In the July/August issue of, The Journal of Medical Practice Management, Bruno Kelpsas and Adam Nelson authored an article: “Ransomware in Hospitals: What Providers Will Inevitably Face When Attacked,” and describe the following scenario:
One Friday, Sally, a member of a local hospital’s finance team, receives an overdue billing statement from a vendor's email address. Being the end of the month, she considers this email a routine part of billing and reporting. Sally opens the email, as well as the attached contract in Word format. Suddenly, Sally’s monitor turns to a red screen, beginning with the word CryptoLocker.
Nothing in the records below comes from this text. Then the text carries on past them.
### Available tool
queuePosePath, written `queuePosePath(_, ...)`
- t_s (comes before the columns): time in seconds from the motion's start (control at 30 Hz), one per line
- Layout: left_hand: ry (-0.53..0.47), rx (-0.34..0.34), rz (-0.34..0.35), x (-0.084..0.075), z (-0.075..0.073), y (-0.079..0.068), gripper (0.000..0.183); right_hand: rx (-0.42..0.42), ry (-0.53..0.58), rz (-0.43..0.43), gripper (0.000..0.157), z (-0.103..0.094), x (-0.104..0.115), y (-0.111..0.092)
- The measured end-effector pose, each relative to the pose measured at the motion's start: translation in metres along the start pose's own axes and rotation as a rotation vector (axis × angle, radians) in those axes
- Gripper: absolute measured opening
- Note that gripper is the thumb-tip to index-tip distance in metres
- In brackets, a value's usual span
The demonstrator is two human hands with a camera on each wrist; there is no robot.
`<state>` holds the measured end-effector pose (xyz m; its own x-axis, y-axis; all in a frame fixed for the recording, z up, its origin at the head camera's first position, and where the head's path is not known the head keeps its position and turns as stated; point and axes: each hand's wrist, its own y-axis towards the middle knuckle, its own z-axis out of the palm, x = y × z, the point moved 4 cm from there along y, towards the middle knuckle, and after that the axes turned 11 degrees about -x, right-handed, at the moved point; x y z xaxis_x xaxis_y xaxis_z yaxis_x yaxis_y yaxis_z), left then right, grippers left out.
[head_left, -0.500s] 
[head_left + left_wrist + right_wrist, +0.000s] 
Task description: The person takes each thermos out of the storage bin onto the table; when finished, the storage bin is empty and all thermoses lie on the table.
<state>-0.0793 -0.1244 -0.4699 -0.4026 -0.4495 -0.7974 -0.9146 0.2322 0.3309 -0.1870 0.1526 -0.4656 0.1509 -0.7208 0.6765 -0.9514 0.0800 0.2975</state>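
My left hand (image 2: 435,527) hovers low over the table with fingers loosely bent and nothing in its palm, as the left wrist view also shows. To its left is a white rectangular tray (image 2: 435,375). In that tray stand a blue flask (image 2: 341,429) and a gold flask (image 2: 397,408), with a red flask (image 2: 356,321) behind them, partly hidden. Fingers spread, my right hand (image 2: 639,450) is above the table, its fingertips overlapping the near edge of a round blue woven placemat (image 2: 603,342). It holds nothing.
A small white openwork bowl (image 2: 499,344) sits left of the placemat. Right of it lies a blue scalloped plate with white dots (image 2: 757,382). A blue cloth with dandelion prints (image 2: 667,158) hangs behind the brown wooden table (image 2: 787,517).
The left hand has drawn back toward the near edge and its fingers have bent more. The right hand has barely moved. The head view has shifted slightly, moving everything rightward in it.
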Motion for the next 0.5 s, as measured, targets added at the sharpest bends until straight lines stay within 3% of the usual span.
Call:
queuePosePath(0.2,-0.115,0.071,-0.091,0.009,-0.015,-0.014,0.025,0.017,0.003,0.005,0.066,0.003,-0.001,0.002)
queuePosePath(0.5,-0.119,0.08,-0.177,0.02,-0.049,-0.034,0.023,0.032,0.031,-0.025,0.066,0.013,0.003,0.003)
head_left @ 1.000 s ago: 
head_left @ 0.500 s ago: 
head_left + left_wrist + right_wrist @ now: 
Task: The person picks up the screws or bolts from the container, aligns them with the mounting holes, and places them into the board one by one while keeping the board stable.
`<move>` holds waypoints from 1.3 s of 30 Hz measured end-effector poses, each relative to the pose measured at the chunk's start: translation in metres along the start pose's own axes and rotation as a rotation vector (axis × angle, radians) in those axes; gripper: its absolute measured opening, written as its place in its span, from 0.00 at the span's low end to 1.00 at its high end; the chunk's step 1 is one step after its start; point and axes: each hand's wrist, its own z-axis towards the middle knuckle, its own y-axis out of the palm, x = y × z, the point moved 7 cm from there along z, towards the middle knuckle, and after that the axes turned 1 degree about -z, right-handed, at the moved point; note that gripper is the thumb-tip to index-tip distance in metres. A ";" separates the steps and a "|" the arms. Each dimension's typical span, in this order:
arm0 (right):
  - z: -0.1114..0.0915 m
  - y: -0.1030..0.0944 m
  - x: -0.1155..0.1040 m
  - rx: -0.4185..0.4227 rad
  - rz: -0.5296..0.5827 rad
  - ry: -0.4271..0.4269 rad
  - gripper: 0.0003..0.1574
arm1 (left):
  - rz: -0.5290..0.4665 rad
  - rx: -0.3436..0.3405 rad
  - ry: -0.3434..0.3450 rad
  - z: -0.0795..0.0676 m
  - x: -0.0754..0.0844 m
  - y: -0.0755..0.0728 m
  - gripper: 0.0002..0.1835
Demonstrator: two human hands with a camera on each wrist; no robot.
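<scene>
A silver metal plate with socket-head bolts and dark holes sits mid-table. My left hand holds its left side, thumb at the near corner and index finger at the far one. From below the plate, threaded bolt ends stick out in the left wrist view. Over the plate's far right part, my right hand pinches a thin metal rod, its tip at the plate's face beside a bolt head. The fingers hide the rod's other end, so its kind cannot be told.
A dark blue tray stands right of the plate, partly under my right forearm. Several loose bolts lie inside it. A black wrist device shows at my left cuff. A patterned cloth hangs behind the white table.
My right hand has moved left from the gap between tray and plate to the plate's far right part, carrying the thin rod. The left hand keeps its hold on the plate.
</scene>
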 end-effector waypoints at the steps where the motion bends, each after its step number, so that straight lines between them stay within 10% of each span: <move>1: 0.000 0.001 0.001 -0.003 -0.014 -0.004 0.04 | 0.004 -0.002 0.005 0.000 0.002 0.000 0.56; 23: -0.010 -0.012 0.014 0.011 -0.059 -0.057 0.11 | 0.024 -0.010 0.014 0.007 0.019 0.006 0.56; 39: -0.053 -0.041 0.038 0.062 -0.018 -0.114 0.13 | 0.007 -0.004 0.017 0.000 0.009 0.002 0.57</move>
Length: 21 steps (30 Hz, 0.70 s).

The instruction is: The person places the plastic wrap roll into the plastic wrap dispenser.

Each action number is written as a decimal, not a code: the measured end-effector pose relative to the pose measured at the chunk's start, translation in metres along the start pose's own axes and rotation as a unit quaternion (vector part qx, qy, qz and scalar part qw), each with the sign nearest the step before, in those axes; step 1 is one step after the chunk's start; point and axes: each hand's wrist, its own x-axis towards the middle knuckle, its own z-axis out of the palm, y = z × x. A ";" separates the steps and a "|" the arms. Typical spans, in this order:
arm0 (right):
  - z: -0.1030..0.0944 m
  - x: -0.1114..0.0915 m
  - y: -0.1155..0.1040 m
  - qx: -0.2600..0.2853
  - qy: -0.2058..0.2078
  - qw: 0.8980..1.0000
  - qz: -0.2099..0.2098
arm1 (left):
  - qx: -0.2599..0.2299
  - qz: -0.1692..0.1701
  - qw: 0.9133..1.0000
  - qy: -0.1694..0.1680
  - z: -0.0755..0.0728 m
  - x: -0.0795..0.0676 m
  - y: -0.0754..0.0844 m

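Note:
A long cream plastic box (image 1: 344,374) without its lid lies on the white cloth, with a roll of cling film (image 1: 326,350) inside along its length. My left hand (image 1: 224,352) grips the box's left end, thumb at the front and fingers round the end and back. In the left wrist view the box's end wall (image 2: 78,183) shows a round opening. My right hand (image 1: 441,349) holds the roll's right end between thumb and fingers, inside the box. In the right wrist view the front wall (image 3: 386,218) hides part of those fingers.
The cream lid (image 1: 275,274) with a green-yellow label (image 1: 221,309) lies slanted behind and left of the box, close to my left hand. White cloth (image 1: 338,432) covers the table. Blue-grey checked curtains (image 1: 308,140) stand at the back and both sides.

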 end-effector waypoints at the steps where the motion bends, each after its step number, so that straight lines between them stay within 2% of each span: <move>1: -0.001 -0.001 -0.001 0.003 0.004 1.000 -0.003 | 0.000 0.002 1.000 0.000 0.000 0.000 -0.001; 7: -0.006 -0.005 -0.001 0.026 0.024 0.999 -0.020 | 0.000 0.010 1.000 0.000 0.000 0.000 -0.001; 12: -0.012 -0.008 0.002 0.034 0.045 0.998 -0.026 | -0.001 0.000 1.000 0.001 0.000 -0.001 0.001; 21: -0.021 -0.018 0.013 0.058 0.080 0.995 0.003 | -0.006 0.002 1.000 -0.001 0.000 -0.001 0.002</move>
Sally froze. She had heard about cyber threats in training, but in her trusted vendor's billing statement? Who would be as sophisticated as that? Sally immediately picked up the phone and called the IT department.
Currently, the healthcare industry is responding to compromises on a reactive basis, much like the way in which the financial services industry simply replaces consumers’ credit cards after a retail breach, such as the recent attacks on Target and Home Depot. This security mindset is predicated on a lack of enforcement, the absence of appropriate penalties, and a culture of risk mitigation. Due to this attitude of acceptance, patients are consistently at risk of having their personally identifiable information compromised. To reset how healthcare organizations think about cybersecurity, measures must be taken proactively to protect businesses against impending attacks. Otherwise, breaches are likely to continue until stricter enforcements and penalties are put in place for healthcare companies and stakeholders.
All organizations need a proactive and comprehensive cybersecurity plan. However, although many operations have the “right” plan and necessary hardware, software, and processes in place, the reality is that many do not have the time and resources to implement their response plan and fulfill the necessary documentation requirements for HIPAA, the SEC, and State regulations, in addition to ensuring business continuity. Therefore, to get started, healthcare organizations must focus on the four pillars of security:
- Governance risk and compliance;
- Security monitoring and management;
- Threat intelligence; and
- Incident response.
Once the strategy is developed and implemented, companies must conduct an internal review and gauge where teams will align with internal security: Be out of the security business, own some of it, or close the gaps. Ensure there is balance between managing the unexpected and current resources.
The healthcare industry is the #1 industry targeted by attackers. It is imperative for organizations to reevaluate the way they approach cybersecurity, rather than resting on their laurels in what is currently seen as the “new normal” security mindset.